At the 2017 Radiological Society of North America meeting, Nuance announced a partnership with NVIDIA to bring its deep learning platform to the PowerShare network. Working together, the companies hope to spur the development and deployment of imaging AI models into the existing radiology workflow for faster detection of key clinical findings.

Interoperability challenges from the enterprise perspective
“The biggest challenge we have in medical imaging is that there is no unified patient EHR,” says Veterans Affairs Maryland Healthcare System’s Siegel. “There is not an easy way to automatically have image data transferred from one facility to another without human intervention that confirms that a particular patient is the same patient at another facility.”

One potential solution may be to give patients access to their own EHR. The RSNA Image Share project, which was launched in 2016, allows patients to store images in the cloud, which can be used as a way to transfer images between hospitals.

The program is open to the vendors of reporting systems, radiology information systems and PACS that want their solutions to connect to image sharing networks. In January 2017, Agfa Healthcare, Ambra Health, GE Healthcare, Lexmark Healthcare, LifeIMAGE, Mach7 Technologies and Novarad became the first to successfully complete the program.

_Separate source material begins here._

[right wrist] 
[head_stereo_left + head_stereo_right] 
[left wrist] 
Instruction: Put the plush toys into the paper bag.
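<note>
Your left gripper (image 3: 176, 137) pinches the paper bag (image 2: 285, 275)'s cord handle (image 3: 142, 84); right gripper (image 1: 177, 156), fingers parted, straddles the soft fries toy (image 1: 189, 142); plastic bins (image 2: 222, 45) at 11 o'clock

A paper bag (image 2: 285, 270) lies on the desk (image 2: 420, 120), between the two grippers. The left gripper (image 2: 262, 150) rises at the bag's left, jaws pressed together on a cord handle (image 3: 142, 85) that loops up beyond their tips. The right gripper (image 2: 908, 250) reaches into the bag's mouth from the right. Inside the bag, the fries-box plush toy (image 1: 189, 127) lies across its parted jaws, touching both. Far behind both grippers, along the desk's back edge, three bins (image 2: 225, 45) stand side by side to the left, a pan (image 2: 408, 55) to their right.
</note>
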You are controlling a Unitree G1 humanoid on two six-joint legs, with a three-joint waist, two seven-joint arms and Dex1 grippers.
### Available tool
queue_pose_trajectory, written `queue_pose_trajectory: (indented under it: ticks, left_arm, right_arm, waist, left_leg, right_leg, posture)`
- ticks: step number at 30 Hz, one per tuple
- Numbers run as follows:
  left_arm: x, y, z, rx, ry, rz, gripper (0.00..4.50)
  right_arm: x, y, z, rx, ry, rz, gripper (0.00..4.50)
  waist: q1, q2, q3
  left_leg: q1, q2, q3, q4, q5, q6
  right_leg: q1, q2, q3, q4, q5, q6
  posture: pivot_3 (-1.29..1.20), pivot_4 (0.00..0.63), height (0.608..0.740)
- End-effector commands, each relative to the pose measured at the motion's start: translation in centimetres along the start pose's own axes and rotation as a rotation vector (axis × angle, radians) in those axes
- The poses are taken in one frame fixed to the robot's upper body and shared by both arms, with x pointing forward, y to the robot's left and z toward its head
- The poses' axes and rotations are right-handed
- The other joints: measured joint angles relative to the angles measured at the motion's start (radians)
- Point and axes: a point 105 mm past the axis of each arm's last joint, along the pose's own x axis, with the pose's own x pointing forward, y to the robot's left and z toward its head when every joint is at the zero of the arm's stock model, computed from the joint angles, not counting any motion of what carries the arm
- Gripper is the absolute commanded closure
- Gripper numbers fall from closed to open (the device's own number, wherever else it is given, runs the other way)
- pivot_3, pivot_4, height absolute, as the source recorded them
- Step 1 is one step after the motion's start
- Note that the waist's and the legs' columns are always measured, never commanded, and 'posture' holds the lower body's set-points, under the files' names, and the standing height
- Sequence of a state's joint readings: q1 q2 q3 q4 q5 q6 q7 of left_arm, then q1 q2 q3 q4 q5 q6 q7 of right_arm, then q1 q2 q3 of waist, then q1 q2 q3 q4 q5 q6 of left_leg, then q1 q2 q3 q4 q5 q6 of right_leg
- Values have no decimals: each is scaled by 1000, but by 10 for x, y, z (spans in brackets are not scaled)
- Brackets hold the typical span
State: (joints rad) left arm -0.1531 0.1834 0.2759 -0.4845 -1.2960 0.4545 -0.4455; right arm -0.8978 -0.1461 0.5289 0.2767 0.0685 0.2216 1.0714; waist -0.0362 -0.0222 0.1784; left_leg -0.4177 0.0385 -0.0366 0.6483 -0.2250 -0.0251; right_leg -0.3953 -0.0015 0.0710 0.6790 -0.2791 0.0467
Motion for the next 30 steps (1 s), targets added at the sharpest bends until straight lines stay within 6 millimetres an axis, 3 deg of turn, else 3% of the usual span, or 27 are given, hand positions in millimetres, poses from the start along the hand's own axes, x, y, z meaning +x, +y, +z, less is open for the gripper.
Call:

Regarding PACS vendors, one of the biggest challenges is lack of standardization. For example, Cerner has defined its own set of application program interfaces (APIs) for third-party companies, and other vendors have defined their own unique APIs.

“If a patient presents at one hospital then goes to another hospital, [the idea is to] exchange images like they can lab values,” says Erik Abels, senior solution leader for clinical and diagnostic imaging at Cerner. “That isn’t prevalent today, and I think one of the biggest reasons is because the standards aren’t well-suited for it.”

Cerner participates in a committee within CommonWell Health Alliance that is working to better define standards that will help accomplish this interoperability. Once those are defined, the committee plans to promote a national infrastructure with common standards and policies.

“Our goal as part of CommonWell is to get out of the proprietary nature and get into industry standard,” says Abels. “I think we all share a mutual goal of standard-based exchange, but it’s just a matter of how to get from where we’re at to where we want to be.”

Who’s in charge here?
Imaging has historically been under the control of radiology, but now that it’s entering the greater hospital enterprise, will that continue to be the case? At some health care organizations, imaging has become the core responsibility of the IT department.

“To the hospital CIO who thinks of imaging ultimately as part of the EHR, it would seem most logical to have the people whose core expertise is IT, storage and backup to have responsibility for that,” says Siegel. Unfortunately, he adds, there is a precedent for radiology departments, which may operate at all hours of the day and night, to be more responsive to technical issues than conventional hospital IT staff.

Eighty-six percent of the CIOs that took part in the LifeIMAGE survey reported that their IT department owns enterprise imaging either exclusively or as a shared initiative with their radiology departments. In addition, almost half of them believe that a successful enterprise image strategy requires shared responsibility.